How can I get the memoization to work for howSum? I've tried referencing https://wiki.haskell.org/Memoization.


Solution

  • When all else fails when trying to implement something stateful in a functional way, you can always use the State monad. Here is a version using Control.Monad.Trans.State.Strict from transformers:

    howSumState :: Int -> [Int] -> State (Map Int [[Int]]) [[Int]]
    howSumState target nums
        | target > 0 = join <$> traverse (\x -> fmap (x :) <$> recurse (target - x)) nums
        | target < 0 = return []
        | otherwise = return [[]]
        where recurse x = do
                m <- gets $ Map.lookup x
                case m of
                  Just res -> return res
                  Nothing -> do
                    res <- howSumState x nums
                    modify (Map.insert x res)
                    return res
    

    The memoisation data structure is still a map. The recurse function does most of the heavy lifting.

    It first attempts to lookup the result in the map. The result of a Map.lookup is a Maybe value. If it's a Just value, it means that the result is already in the map, so just return it.

    If the lookup returns a Nothing value, call howSumState in order to produce the result, insert it into the map, and return it.

    You can create a memoised howSum function by evaluating the State value:

    -- Memoized howSum
    howSum :: Int -> [Int] -> [[Int]]
    howSum target nums = evalState (howSumState target nums) Map.empty
    

    evalState only returns the final value. If you also want to se the state that was built up, you can use runState:

    ghci> runState (howSumState 3 [1,2]) Map.empty
    ([[1,1,1],[1,2],[2,1]],fromList [(-1,[]),(0,[[]]),(1,[[1]]),(2,[[1,1],[2]])])
    

    The first element of the tuple is the result:

    [[1,1,1],[1,2],[2,1]]
    

    The second element of the tuple is the map, here formatted for readability:

    Map.fromList [
        (-1, []),
        (0, [[]]),
        (1, [[1]]),
        (2, [[1,1],[2]])]
    

    Each value is a tuple where the first element is the key and the second the value.

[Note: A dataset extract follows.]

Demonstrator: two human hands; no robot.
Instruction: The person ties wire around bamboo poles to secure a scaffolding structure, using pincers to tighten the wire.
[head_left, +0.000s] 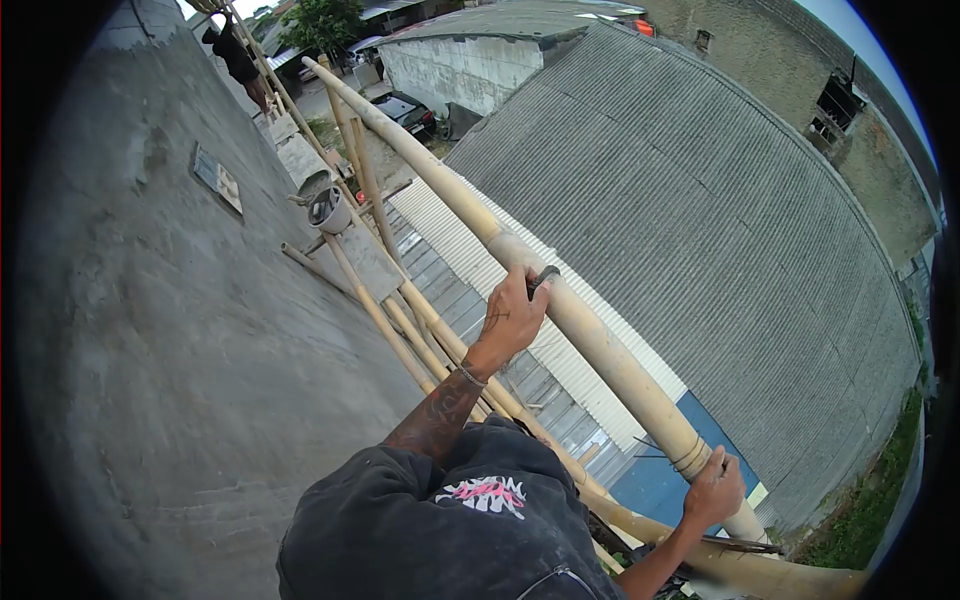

    Since we also have the non-memoised howSum' function we can use it as a test oracle. I wrote a QuickCheck-based property to verify that both implementations return the same values:

    testProperty "Both implementations behave the same" (withMaxSuccess 10000 (do
        target <- resize 10 arbitrary
        nums <- fmap getPositive <$> arbitrary
    
        let actual = howSum target nums
    
        let expected = howSum' target nums
        return $ expected === actual))
    

    This property runs 10,000 tests, which all pass.